## Work required
Using the listing below, print exactly everything from the line with "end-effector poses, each" down to the line with "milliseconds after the", both included, and nothing more.

++++ Recorded information

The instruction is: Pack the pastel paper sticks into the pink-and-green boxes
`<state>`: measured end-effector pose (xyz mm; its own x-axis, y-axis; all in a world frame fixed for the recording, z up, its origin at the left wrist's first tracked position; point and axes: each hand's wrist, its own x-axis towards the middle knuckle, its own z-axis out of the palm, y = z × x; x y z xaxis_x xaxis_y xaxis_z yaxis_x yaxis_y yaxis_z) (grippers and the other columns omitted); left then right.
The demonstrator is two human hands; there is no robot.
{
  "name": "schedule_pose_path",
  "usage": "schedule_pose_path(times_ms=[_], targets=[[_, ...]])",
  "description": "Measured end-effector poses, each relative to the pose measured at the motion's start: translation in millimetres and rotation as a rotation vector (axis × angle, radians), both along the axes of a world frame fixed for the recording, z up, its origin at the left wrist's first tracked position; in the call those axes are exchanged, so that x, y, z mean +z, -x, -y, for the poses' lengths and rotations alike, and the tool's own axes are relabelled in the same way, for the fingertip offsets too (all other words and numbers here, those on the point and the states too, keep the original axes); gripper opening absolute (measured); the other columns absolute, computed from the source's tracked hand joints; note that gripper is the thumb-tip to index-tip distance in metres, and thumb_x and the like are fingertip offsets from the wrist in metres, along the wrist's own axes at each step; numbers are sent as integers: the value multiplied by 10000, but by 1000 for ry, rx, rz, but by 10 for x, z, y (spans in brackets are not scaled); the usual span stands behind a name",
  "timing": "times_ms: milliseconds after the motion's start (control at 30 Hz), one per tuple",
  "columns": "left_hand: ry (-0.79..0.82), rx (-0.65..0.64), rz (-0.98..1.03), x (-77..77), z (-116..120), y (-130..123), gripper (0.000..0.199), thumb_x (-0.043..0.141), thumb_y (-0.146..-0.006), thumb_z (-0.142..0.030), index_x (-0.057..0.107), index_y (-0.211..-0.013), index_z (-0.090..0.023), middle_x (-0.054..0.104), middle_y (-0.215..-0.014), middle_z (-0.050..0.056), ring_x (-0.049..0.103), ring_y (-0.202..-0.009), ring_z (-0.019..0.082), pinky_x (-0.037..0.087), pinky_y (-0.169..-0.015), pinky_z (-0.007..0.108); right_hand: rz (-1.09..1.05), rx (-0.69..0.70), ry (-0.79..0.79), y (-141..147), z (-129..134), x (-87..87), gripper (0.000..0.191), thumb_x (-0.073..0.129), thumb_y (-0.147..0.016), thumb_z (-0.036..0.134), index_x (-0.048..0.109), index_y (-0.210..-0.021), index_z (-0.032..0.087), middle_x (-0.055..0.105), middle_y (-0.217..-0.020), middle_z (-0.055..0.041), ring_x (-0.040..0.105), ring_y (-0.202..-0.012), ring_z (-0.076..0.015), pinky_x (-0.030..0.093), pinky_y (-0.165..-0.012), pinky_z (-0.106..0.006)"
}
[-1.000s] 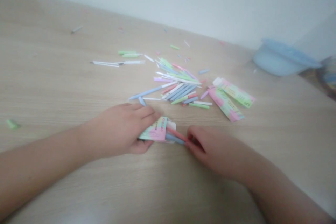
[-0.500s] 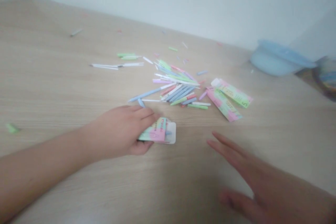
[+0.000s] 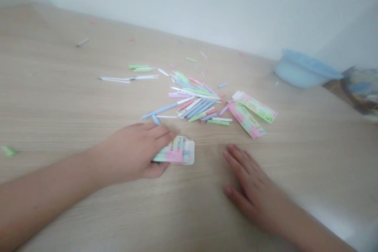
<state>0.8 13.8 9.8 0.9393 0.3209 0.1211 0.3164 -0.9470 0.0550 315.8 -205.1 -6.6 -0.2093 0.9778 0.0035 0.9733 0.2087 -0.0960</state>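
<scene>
My left hand (image 3: 141,149) is closed around a small pastel pen box (image 3: 174,151), holding it low over the table. The box's white end flap (image 3: 191,152) is open toward the right, and a bit of blue shows inside. My right hand (image 3: 251,189) is to the right of the box, fingers apart, holding nothing. Beyond my left hand lies a heap of pens and pen parts (image 3: 197,102) in blue, green, white, red and purple. A blue pen cap (image 3: 156,120) lies right by my left knuckles.
Two pastel pen boxes, one in front (image 3: 246,120) and one behind (image 3: 260,106), overlap right of the heap. Slim white refills (image 3: 115,80) and green pen parts (image 3: 140,68) lie to its left. A light-blue basin (image 3: 304,69) stands back right near the wall (image 3: 206,4).
My right hand has moved left and farther up the table, closer to the pen box. The left hand keeps its hold on the box. The view has shifted slightly.
</scene>
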Motion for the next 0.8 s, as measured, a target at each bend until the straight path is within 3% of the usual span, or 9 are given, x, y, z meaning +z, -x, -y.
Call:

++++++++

## Solution for this task
  "description": "Measured end-effector poses, each relative to the pose measured at the motion's start: translation in millimetres and rotation as a rotation vector (axis × angle, radians), both along the axes of a world frame fixed for the recording, z up, its origin at the left wrist's first tracked position; in the call those axes are exchanged, so that x, y, z mean +z, -x, -y, for the poses' lengths and rotations alike, and the tool's own axes are relabelled in the same way, for the fingertip offsets too (all other words and numbers here, those on the point and the states too, keep the original axes); gripper opening absolute (measured); the other columns absolute, computed from the source's tracked hand joints; note that gripper is the thumb-tip to index-tip distance in metres, and thumb_x and the like are fingertip offsets from the wrist in metres, along the wrist's own axes at each step; numbers are sent as integers: the value multiplied by 10000, but by 1000 for ry, rx, rz, but by 10 for x, z, y (spans in brackets are not scaled); the usual span stands behind a name",
  "timing": "times_ms: milliseconds after the motion's start (control at 30 Hz), one per tuple",

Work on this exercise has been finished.